The county caseworkers who investigate child abuse in Pennsylvania are underpaid, inadequately trained, plagued by high turnover and face dangerous conditions, according to a report released Thursday that recommended changes to the system.

The auditor general office's "State of the Child" study described the state child welfare system as swamped by a flood of new complaints and more demanding reporting rules generated by the Jerry Sandusky and clergy child sexual abuse scandals.

"The system itself is setting the kids and the caseworkers up for failure," said Democratic Auditor General Eugene DePasquale.

He said 46 children died and 79 nearly died in the state last year, while spending on child protection was nearly $2 billion.

The state's Department of Human Services should establish an independent ombudsman position to advocate for at-risk children, DePasquale said. An agency spokeswoman said it would consider the idea.

DePasquale also proposed improvements to training, reductions in paperwork and ways to put more caseworkers in the field.

He said paperwork rules imposed under new state laws mean caseworkers sometimes spend hours documenting short home visits, and that pressures of the job have caused many to leave.

"Overregulation and a shortage of critical resources have resulted in kids being left in situations that led to their deaths," DePasquale said. "It's that simple."

The number of abuse reports in 13 counties sampled for the study increased anywhere from 17 to 78 percent between 2014 and 2016.

The average starting salary among those counties for a caseworker — often a recent college graduate — was barely $30,000. Some caseworkers make so little they have enrolled in the food stamps program, according to the study.

But DePasquale said more money alone won't solve the systemic problems, noting that chronic turnover in a county near Harrisburg continued even after officials boosted caseworker pay.

In the counties studied, turnover ranged from 10 to 33 percent over a recent one-year period.

The County Commissioners Association of Pennsylvania agrees with most of the report's findings, said the organization's executive director, Doug Hill.

"Responsibility for low pay isn't solely on the commissioners," Hill said. "It ties back as well to consistent underfunding of the system. We do have counties that are trying to better reflect the marketplace, but it's not easily done."

The report also said individual caseworkers expressed safety concerns, reporting one having been "held hostage" in a home, another having had things thrown at them and a third describing some home visits as terrifying.

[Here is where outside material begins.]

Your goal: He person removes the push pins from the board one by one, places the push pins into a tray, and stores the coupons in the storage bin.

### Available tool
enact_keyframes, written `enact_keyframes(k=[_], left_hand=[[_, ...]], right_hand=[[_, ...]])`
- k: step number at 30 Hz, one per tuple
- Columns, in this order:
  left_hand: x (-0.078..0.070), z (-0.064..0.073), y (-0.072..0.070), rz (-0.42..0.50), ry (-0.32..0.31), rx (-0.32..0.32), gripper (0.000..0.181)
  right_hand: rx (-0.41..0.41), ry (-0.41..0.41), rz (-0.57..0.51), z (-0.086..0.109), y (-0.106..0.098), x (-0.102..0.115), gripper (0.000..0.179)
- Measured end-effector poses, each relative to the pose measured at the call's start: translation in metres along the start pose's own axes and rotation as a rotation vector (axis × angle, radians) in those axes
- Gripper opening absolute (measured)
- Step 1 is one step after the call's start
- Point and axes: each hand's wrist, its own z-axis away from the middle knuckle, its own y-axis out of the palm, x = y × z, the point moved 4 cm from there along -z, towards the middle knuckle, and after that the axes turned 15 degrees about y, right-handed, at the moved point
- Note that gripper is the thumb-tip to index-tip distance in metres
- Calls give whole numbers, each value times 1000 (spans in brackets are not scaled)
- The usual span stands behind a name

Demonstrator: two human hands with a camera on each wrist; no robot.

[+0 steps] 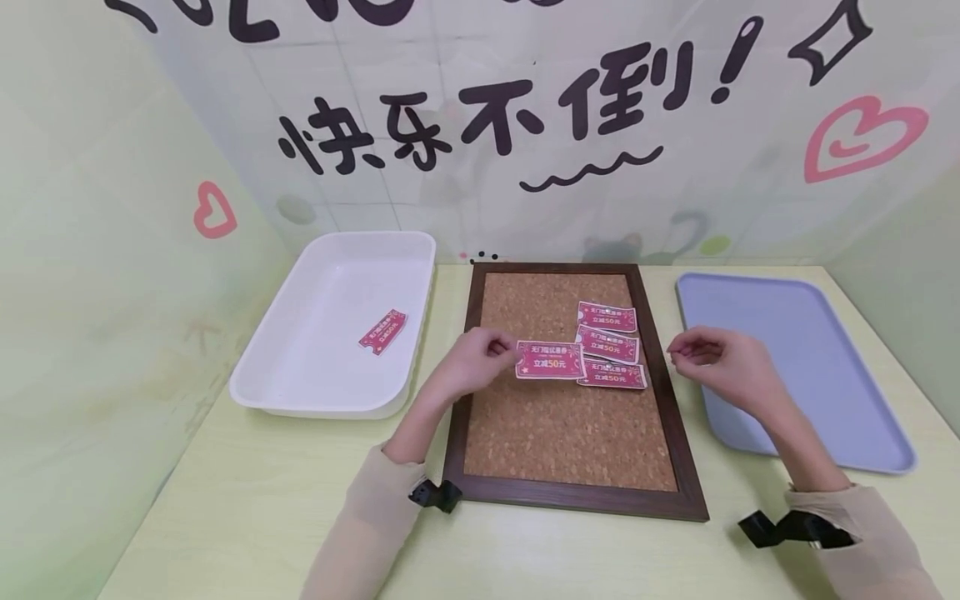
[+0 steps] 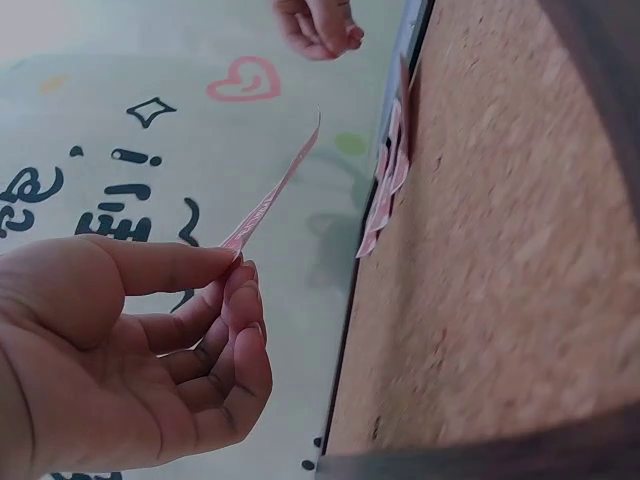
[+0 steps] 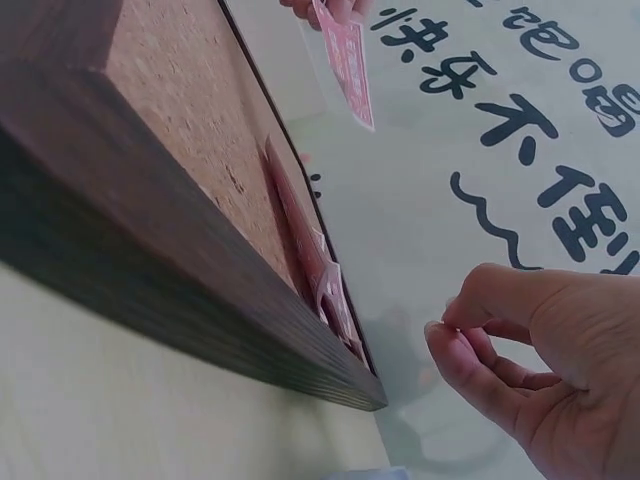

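My left hand [image 1: 480, 360] pinches a pink-red coupon [image 1: 550, 361] by its left end, between thumb and fingertips. In the left wrist view this coupon [image 2: 272, 203] shows nearly edge-on, raised off the cork board [image 1: 562, 442]. Its right end overlaps the column of three similar coupons [image 1: 611, 375] at the board's right side in the head view. Small pale dots show on those three. My right hand [image 1: 723, 367] is raised between the board's right frame and the blue tray. Its thumb and index fingertips [image 3: 458, 338] meet, with a tiny pale speck between them, too small to identify.
To the left stands a white basin [image 1: 300, 333] with one coupon [image 1: 383, 332] in it. A blue tray [image 1: 810, 367] lies at the right. The board has a raised dark wooden frame [image 1: 577, 493]. A printed wall sheet [image 1: 480, 200] rises behind the table [image 1: 247, 500].
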Motion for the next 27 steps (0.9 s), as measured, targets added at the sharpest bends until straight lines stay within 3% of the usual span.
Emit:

The study suggested officials reconsider using the state civil service system to hire caseworkers and supervisors, and revamp training on how to deal with hostile people, personal safety methods, identification of substance abuse and other topics.

Human Services spokeswoman Kait Gillis said the state agency supports many of the suggested changes, and is currently taking steps to address caseloads and training.

"Today's report highlights the critical nature of the work the staff do every day and the challenges they face," Gillis said. "It underscores the need for human services systems to work collectively as a group to support safe and healthy children and families."